Q: How did the United States respond to 9/11?
A: The United States reacted to the 9/11 attacks in a variety of ways.
Within several weeks of the 9/11 attacks, President George W. Bush ordered an invasion of Afghanistan. The Taliban regime, which had given Osama bin Laden sanctuary, was ousted from government, but their resistance continued to the modern day — from strongholds in the mountainous southeastern region of Afghanistan and neighboring Pakistan.
The psychological impact of 9/11 led Bush to launch an invasion of Iraq in 2003. While he initially embraced Clinton’s approach of containing Iraqi dictator Saddam Hussein, he shifted to belligerence out of determination to prevent any additional surprise terrorist attacks, especially given nightmare scenarios about terrorists deploying weapons of mass destruction.
Q: What happened to bin Laden?
A: The United States launched a steady campaign to identify and eliminate terrorist ringleaders — many with deadly force. Most famously, in 2011, President Barack Obama ordered a secret military mission into Pakistan that resulted in the killing of bin Laden.
Q: What changed in the United States after the terrorist attacks?

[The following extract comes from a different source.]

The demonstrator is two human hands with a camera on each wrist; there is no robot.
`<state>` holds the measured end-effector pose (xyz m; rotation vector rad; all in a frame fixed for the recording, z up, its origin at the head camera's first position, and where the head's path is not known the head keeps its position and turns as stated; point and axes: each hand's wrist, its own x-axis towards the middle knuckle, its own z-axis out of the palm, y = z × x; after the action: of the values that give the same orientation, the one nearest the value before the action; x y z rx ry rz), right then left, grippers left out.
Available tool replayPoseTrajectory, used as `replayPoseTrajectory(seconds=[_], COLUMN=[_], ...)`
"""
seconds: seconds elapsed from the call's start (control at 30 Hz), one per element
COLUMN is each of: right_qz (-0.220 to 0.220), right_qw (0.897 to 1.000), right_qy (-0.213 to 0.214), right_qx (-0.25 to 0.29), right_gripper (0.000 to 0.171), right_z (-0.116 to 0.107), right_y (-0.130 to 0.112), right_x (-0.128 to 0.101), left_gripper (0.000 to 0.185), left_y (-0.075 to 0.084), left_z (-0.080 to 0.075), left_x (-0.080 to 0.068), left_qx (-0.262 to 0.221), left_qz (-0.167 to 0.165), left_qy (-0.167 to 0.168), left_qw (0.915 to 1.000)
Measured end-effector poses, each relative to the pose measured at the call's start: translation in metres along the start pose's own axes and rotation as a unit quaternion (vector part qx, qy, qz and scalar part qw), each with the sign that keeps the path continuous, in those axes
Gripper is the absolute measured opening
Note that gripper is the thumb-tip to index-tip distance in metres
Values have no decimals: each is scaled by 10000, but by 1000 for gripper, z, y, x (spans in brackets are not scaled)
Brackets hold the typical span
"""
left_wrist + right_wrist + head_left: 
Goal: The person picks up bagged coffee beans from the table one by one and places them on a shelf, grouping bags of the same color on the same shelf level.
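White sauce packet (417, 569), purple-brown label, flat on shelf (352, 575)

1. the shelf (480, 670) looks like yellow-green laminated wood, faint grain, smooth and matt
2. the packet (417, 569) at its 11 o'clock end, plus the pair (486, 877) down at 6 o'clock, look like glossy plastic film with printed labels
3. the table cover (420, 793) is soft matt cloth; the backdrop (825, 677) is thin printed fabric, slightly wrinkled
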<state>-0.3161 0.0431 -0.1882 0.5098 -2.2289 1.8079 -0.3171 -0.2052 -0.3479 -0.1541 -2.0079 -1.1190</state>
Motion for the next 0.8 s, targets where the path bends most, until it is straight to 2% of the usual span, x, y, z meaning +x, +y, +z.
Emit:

A: 9/11 and the 2001 anthrax attacks galvanized the security consciousness of the American people. A focus on “homeland security” led to the establishment of a White House office and, eventually, a cabinet department of that name.
Public service announcements encouraged citizens to remain vigilant, report suspicious activity and prepare for disasters. The Patriot Act of 2001 authorized enhanced domestic surveillance and law enforcement techniques previously considered excessive.
Federal authorities rounded up 1,200 men of Middle Eastern ethnicity for detention and questioning, tried terrorist suspects in military tribunals, suspended attorney-client privilege and searched business and communication records without owners’ consent or warrants. The Transportation Security Administration was created to bolster airport security.
As years passed without additional, spectacular attacks on the homeland, concern relaxed. Legal provisions of the Patriot Act were gradually, although not completely, rescinded.